- [WHAT NEEDS TO BE DONE]: Below are records with pictures; copy word for word only the lines between the line with "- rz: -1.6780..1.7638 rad" and the line with "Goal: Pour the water", inclusive, and drop the pictures.

- [SOURCE DATA]:
BEGIN

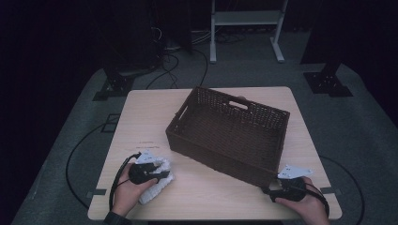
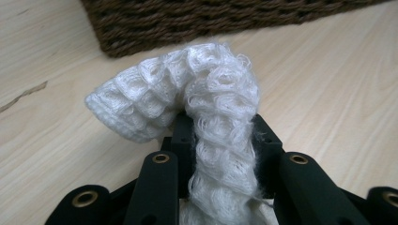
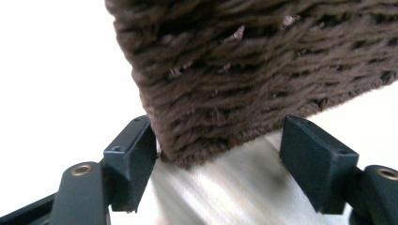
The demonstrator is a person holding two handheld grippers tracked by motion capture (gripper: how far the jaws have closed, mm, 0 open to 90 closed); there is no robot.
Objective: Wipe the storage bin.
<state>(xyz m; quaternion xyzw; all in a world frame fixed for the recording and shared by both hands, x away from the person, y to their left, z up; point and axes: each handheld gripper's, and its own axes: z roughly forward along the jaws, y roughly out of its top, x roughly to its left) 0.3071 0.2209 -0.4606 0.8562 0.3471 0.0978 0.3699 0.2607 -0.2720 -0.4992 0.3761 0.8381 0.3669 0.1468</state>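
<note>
The left hand-held gripper [image 1: 162, 174] is positioned near the front left corner of the worktop [image 1: 141, 112]. Its jaws are clamped on a white knitted cloth [image 1: 157, 183]. In the left gripper view, the white knitted cloth [image 2: 211, 122] passes between the two black jaws, rises past their tips and folds over to one side above the wood surface. In the high view, the remainder of the cloth lies bunched on the worktop under and just beside the gripper. The cloth is near the front left corner of the wicker basket [image 1: 225, 136] but does not touch it.

The wicker basket is dark brown, rectangular and open-topped, with a handle cut-out in its far wall. It stands on the middle of the worktop, turned at an angle to the worktop edges, with one corner pointing toward the front right corner of the worktop.

The right hand-held gripper [image 1: 270, 187] is positioned at the front right corner of the worktop, at that near corner of the basket. In the right gripper view, the corner of the wicker basket [image 3: 263, 70] stands between the jaws. One jaw lies against the weave; the other stands clear of it, with a visible gap. The jaws are spread and do not clamp the basket.
</note>
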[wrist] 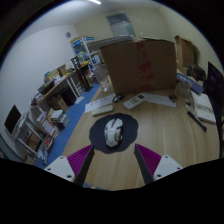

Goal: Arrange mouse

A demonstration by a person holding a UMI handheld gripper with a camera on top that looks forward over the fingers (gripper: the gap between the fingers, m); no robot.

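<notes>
Gripper (pixel 113 163) released, fingers spread wide, purple pads (pixel 81 158) angled inward, nothing held between them. White mouse (pixel 114 129) resting on a round dark mouse mat (pixel 98 137), just ahead of the fingers and centred on the gap between them, not touched by either. Mat lying on a wooden worktop (pixel 165 130), near its front edge. Beyond the mat, toward the worktop's far edge, a large cardboard box (pixel 140 65) standing upright, with a white flat device (pixel 135 101) at its foot. Off the right edge side, white papers (pixel 205 107). Left of the worktop, cluttered shelves (pixel 50 105) and a blue floor patch (pixel 97 104).
</notes>
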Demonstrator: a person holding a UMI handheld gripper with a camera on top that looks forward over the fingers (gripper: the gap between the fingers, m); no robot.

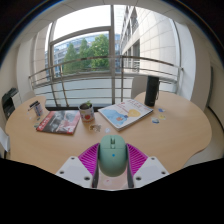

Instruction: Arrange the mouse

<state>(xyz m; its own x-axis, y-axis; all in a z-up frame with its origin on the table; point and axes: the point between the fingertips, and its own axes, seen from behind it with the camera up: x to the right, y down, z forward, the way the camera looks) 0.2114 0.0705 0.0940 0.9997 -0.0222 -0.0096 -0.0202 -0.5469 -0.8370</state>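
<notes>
A pale green computer mouse (112,155) sits between my gripper's (112,160) two fingers, above the round wooden table (170,125). The magenta pads (89,158) press against both of its sides, so the gripper is shut on the mouse. The mouse points away from me, its scroll wheel on top. Its rear end is hidden between the fingers.
On the table beyond the fingers: an open magazine (126,112), a small potted plant in a mug (87,113), a red-covered book (58,122), a black speaker (151,91), a cup (36,108) at the far left. Large windows with a railing stand behind.
</notes>
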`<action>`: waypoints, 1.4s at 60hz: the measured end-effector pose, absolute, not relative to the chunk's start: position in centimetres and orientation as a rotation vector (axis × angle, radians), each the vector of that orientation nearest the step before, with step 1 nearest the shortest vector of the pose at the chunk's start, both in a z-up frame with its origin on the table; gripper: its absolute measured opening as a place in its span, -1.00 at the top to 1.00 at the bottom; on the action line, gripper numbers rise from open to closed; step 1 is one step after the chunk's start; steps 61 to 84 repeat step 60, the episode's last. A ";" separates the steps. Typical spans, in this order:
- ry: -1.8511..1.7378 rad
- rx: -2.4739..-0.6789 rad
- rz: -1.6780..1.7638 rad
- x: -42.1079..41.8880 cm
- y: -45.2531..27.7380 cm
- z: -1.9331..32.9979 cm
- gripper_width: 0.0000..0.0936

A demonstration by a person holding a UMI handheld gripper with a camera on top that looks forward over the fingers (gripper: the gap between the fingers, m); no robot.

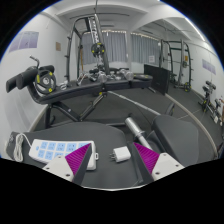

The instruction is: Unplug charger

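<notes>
Jaws are standing apart, magenta pads [82,158] flanking a small boxy white charger [121,154]; left of it, a flat white power strip [50,151] is lying.

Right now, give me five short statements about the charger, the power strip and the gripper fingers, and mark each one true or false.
1. The white charger sits between the two fingers of the gripper. True.
2. The fingers are clamped on the charger. False: the gripper is open, with a gap at each side of the charger.
3. A white power strip lies beside the left finger. True.
4. The finger pads are green. False: they are magenta.
5. A metal cylinder lies just beyond the charger. True.
</notes>
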State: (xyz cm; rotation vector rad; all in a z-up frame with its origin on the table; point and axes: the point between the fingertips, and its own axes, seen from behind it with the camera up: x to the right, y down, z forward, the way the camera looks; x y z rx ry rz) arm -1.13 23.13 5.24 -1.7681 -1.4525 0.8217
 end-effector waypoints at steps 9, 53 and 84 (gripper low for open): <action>-1.411 -1.652 0.837 3.8 21.4 12.8 -0.83; -1.394 -1.626 0.855 26.5 10.9 22.7 -0.82; -1.423 -1.594 0.873 26.9 9.6 23.3 -0.82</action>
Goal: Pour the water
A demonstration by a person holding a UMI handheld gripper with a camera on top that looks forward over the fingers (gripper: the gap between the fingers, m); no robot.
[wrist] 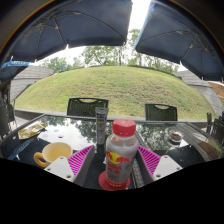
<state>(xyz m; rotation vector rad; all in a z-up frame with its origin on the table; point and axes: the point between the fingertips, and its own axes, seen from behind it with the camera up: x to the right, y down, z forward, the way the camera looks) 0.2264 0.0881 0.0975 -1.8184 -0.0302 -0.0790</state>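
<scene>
A clear plastic bottle [121, 155] with a red cap and a red-and-yellow label stands upright on a glass table [70, 130], on what looks like a red round disc [104, 181]. It stands between my gripper's [115, 152] two fingers. The pink pads [80, 158] sit out to either side of the bottle with a gap on each side, so the gripper is open around it. A yellow cup [53, 152] on a saucer stands on the table to the left of the left finger.
Two dark chairs [86, 106] stand at the table's far side. A small dark bowl [176, 135] sits on the table at the right. Beyond lie a grassy mound [120, 85], trees and parasols overhead.
</scene>
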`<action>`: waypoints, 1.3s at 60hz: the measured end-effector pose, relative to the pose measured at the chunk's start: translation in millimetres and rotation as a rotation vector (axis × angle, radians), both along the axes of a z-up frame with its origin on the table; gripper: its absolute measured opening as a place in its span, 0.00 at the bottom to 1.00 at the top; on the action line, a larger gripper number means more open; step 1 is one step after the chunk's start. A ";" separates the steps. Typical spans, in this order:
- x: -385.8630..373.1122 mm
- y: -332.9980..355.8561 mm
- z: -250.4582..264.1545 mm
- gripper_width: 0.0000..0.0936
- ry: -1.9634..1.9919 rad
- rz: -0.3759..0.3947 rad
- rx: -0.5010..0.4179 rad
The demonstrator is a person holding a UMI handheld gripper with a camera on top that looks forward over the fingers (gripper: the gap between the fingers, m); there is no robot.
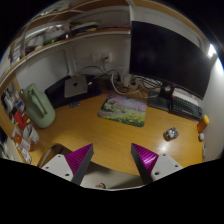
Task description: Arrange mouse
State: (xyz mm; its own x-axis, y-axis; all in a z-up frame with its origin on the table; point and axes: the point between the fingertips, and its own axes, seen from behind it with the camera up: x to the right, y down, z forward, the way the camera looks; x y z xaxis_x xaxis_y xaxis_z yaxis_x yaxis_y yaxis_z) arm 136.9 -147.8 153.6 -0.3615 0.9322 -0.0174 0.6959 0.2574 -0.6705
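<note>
A small grey mouse lies on the wooden desk, ahead of my fingers and to the right, apart from the mouse pad. The mouse pad, with a green and pink picture on it, lies flat on the desk straight ahead, beyond the fingers. My gripper is open and empty, held above the desk's near edge. Its purple pads stand wide apart with nothing between them.
A large dark monitor stands at the back right with a black keyboard below it. A grey flat device sits at the back left, a green bag at the left, and shelves hang above.
</note>
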 end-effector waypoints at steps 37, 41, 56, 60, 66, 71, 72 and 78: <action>-35.9 201.0 -53.7 0.92 0.083 -0.449 0.061; -43.1 210.4 -62.2 0.92 0.101 -0.458 0.061; -87.6 231.7 -94.8 0.91 0.204 -0.459 0.059; -98.3 236.2 -105.1 0.91 0.206 -0.461 0.048; -118.3 240.2 -119.4 0.91 0.209 -0.463 0.042; -137.0 244.0 -128.6 0.91 0.214 -0.468 0.033; -140.6 244.2 -130.2 0.91 0.212 -0.468 0.030; -163.4 244.9 -143.2 0.91 0.203 -0.457 0.018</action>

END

- [RESULT]:
- rz: -1.6780..1.7638 rad
- x: -42.1079..41.8880 cm
- y: -45.2531..27.7380 cm
- z: -1.9331..32.9979 cm
- gripper_width: 0.0000..0.0936

A demonstration by a person holding a UMI handheld gripper with a camera on top that looks forward over the fingers (gripper: the gap between the fingers, m); no robot.


The instruction is: Unplug charger

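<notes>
Jaws are standing apart, magenta pads [82,158] flanking a small boxy white charger [121,154]; left of it, a flat white power strip [50,151] is lying.

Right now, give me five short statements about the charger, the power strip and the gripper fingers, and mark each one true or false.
1. The white charger sits between the two fingers of the gripper. True.
2. The fingers are clamped on the charger. False: the gripper is open, with a gap at each side of the charger.
3. A white power strip lies beside the left finger. True.
4. The finger pads are green. False: they are magenta.
5. A metal cylinder lies just beyond the charger. True.
</notes>
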State: (xyz cm; rotation vector rad; all in a z-up frame with its origin on the table; point and axes: the point between the fingertips, and its own axes, seen from behind it with the camera up: x to the right, y down, z forward, the way the camera looks; x y z rx ry rz) arm -1.13 23.13 5.24 -1.7681 -1.4525 0.8217
 end-effector waypoints at steps 9, 53 and 84 (gripper low for open): <action>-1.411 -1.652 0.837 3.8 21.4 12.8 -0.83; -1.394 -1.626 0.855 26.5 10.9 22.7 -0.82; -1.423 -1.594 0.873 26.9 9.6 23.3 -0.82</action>
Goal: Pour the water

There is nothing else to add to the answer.